The World Before Her, winner of top prizes at Hot Docs and the Tribeca Film Festival, comes with a pitch so irresistible that it’s almost gimmicky: Indian beauty camp or boot camp?
In practice, Indian-Canadian filmmaker Nisha Pahuja’s documentary turns out to be a thought-provoking film that examines women’s limited choices in a patriarchal country reeling from the contradictions of rapid modernization.
Along the way, it highlights how such concepts as oppression, empowerment and dignity can be manipulated for political purposes.
In Bombay (Mumbai), 20 finalists in the Miss India pageant live in a hotel, where they primp, take diction lessons and parade about in bikinis in a month-long pre-telecast beauty camp. It’s pure reality-television catnip.
Pageant diction coach Sabira Merchant (a purring matriarch in the Joan Collins mode) calls it “a little factory … where you’re polished like a diamond. The modern Indian woman.”
Then there’s the other locale of the film, which would be the sort of sweeps-week TV news special: “Deep inside a Hindu militant training camp.” After two years of effort, Pahuja’s film crew became the first to shoot inside the camp of Durga Vahini (the women’s branch of the extremist Vishwa Hindu Parishad, known as the “Hindu Taliban”), where teenaged girls practise homicidal chants, learn to use rifles and prepare to be martyred in the name of pushing back perceived Christian and Muslim encroachment on their Hindu traditional values.
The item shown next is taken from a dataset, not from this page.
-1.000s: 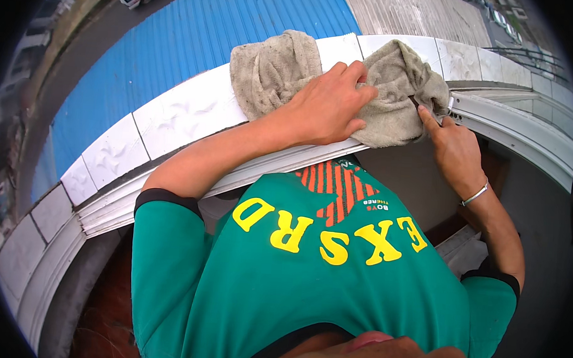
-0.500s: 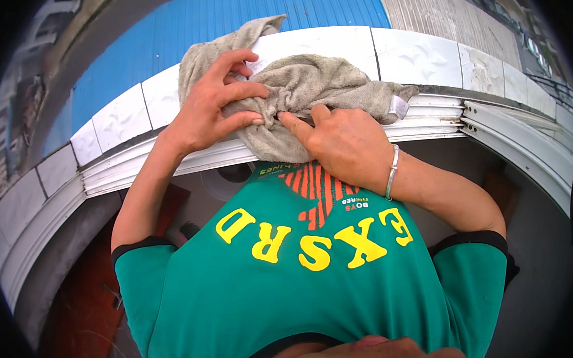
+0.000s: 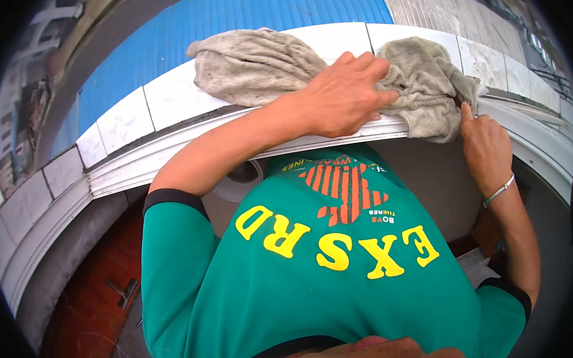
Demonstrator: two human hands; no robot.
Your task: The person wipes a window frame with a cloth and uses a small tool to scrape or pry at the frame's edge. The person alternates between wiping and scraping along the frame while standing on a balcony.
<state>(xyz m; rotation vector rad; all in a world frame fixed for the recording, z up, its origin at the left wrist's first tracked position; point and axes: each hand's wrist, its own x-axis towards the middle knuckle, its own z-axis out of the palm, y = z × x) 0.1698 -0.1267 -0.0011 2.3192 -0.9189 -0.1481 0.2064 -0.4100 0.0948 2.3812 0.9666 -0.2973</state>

In the camp, we meet counsellor Prachi Trivedi, a heavy-set young woman with strong eyebrows and an anxious, fervent line of patter. Throughout the film, her talk becomes increasingly disturbing. She eventually emerges as the most tragic figure here, a woman who does not want to marry but believes she is required to for religious reasons. At one point, she admits that she is fighting for a system that will give her fewer rather than more opportunities to live the life she wants.
In the Miss India group, the film’s main subjects are Ruhi Singh, a sweet rural teenager who sees the Miss India crown as the fulfilment of her parents’ wishes and a route to freedom.
Though much of the behind-the-scenes material is predictably vapid, there are occasionally creepy moments. At one point, contest organizer Marc Robinson laughingly insists that the women put on sacks with eyeholes and parade about the beach, so that he can better judge their naked limbs. The alpha female of the contestants (and eventual Miss India 2011 winner), Ankita Shorey, concedes that morals and dignity may be compromised, but winning is what counts.
The film’s real ace in the hole, though, is the 2009 Miss India winner, Pooja Chopra, who says she is especially grateful to her mother for her sacrifices. This turns out to be more than rote acknowledgment. Her mother explains how she left Pooja’s father when he said he would not tolerate any more daughters. The United Nations estimates that 750,000 fetuses are aborted each year in India because they are female, and female infanticide is still practised.
The gratitude is grimly echoed by the militant Prachi, who excuses her father’s beatings by saying: “Knowing that I’m a girl child, he let me live. … That’s the best part. In a traditional family, people don’t let a girl child live. They kill the child.”